I like to imagine Jamie Dornan – you might anticipate a full stop there, but do carry on – having the same issues as the rest of us over Christmas, craving a second to switch off and so switching the television on.
Perhaps he, too, spent time staring at a hectic page on a streaming service, wondering for so long what to watch that scrolling became the activity and then it was time for bed, the evening having been filled by an endless click of the down button, interrupted only by arguments about whether The Wolf of Wall Street or Zero Dark Thirty is more festive or should we do a Girls5eva or three instead? (The answer is always yes.)
In an interview with the Radio Times, Dornan pointed out that viewers are “spoilt for choice” these days and that it is always easy to give up on a new series quickly and move on to the next. “Which I think is a bit dangerous,” he said, arguing that it is often worth giving something a chance or more than one episode.
It brought to mind Succession, of course it did, which, in its first season, was far from the ubiquitous must-see it has become. I’d heard it was “slow”, put it off, until I didn’t. The BBC’s new adaptation of Around the World in 80 Days is a certifiable slow starter, but it gets better and I hope viewers offer it their patience.
They are under no obligation to, of course. There is an avalanche of choice, though that in itself can be overwhelming, which, granted, is a wild indulgence to grumble about. It is the “my diamond shoes are too tight” of complaints, to borrow a line from Friends, which has inflated its own popularity using the air pump of streaming and remains as popular as it was when it first appeared, if not far more so. Which makes me wonder if the sheer amount of shows we have to choose from drives many viewers back to old familiars or comfort viewing.
Certainly, it seems that older shows remain popular. Netflix reports that The Salisbury Poisonings, Downton Abbey and Ackley Bridge have been among its most viewed series in recent weeks, though it’s impossible to know if viewers are rewatching or discovering for the first time. Is it the fact that they are inherently known, already tested on audiences, which makes them an easier choice? It’s hard to tell. But Dornan is right: our already-stretched attention spans are getting shorter and shorter. If we demand instant gratification from television, it will lead to television that is eager to please and that is rarely a good thing.
Abba: vinyl is on a voyage, but not for new artists
The great vinyl revival shows no sign of stopping. The British Phonographic Industry has estimated that more than 5m vinyl albums were bought in the UK in 2021, accounting for almost one in four album purchases, the highest proportion since 1990. Abba’s Voyage is on track to be the bestselling vinyl of the year, followed by Adele, Fleetwood Mac, Ed Sheeran and Amy Winehouse.

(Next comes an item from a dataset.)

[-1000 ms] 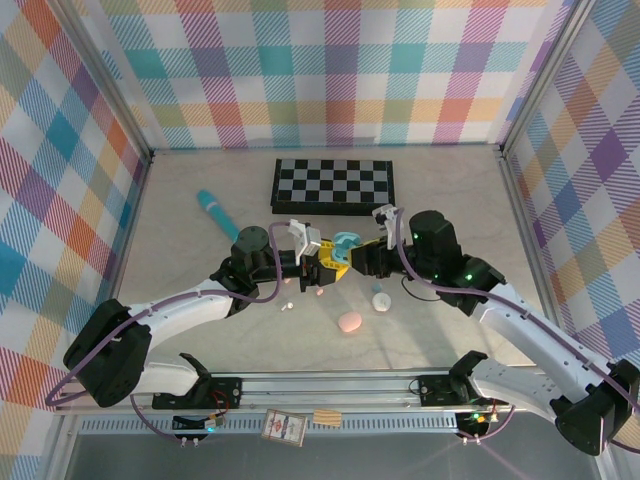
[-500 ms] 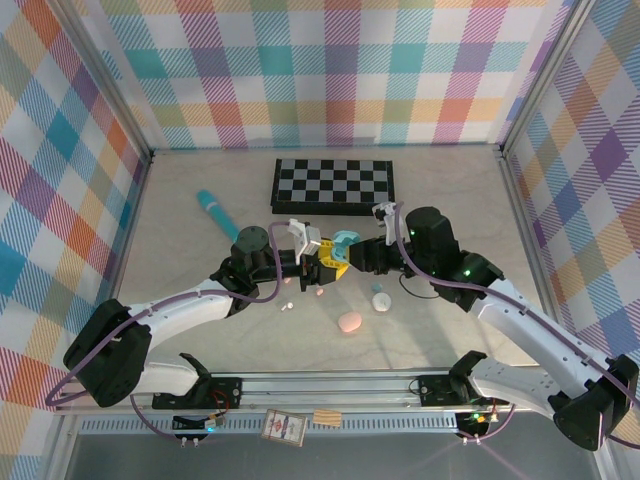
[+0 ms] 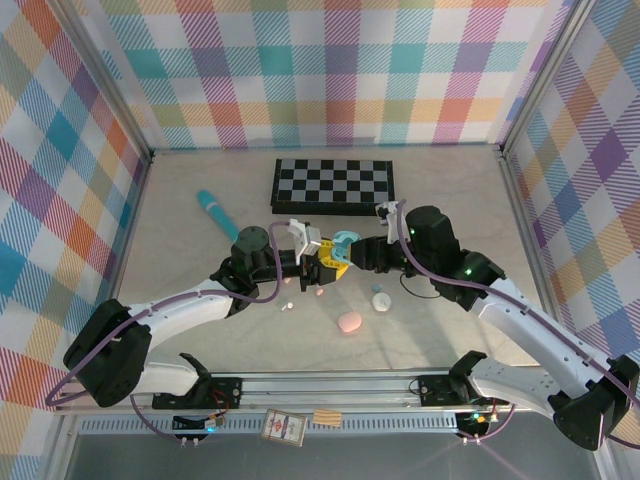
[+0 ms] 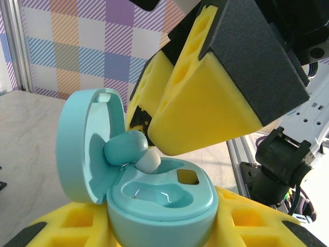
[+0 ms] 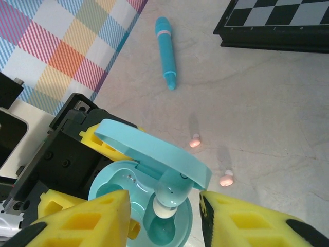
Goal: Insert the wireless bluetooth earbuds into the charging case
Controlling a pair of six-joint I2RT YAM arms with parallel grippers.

It’s a funny old list, a hodgepodge of huge stars, suggesting the decline of that image of the crate-digger sifting through rare cuts in a dusty old shop, affirming that the popularity of vinyl is built on pop. It also points to the collapse of distinct musical eras. Over Christmas, I watched my young niece and nephew dancing to their favourite songs, loaded up on YouTube, one after the other, and it was an odyssey through the decades that reached a climax with Shakira’s 2010 World Cup anthem Waka Waka. It was a concoction of everything from pop’s beginnings to its present and was not particularly shaped by the time in which they live.
For smaller and newer artists, though, who are far more reliant on the income from record sales in order to have a hope of surviving, getting vinyl produced last year was difficult, if not impossible, owing to a lack of infrastructure, supply chain issues and the sheer dominance of the big guns at the top, who have gobbled up production capacity. A new plant, Press On Vinyl, is about to open in Middlesbrough and one can only hope the appetite for vinyl leads to more places that are capable of making it.
Sally Rooney: a panel of 4.7million is a prize indeed
I have an awful habit of lurking on the internet, rather than getting involved in it. I do it on Reddit to the extent that I had to delete the app, because it was filling all the time I’d saved by deleting the Facebook app and then Twitter. But my favourite place to lurk is Goodreads, where readers leave sometimes devastatingly honest, incredibly well-considered reviews of books they have read.
Its users have just voted for their favourite books of 2021, giving Sally Rooney’s novel Beautiful World, Where Are You the best fiction prize.
Its novelist character Alice would, I’m sure, accept the award, but feel terribly bad about it. Forget all those literary panels of six, with a prize winner here and an academic there. This is the real deal, a voting panel consisting of more than 4.7 million readers who truly know their stuff.
Whenever I have finished a novel (never before, it’s full of spoilers), I check in with Goodreads to see how much people liked it, or not, and I always feel a little crushed if something I adored gets pummelled. I love the site so much that I know it now: I will never, ever, be able to download the app.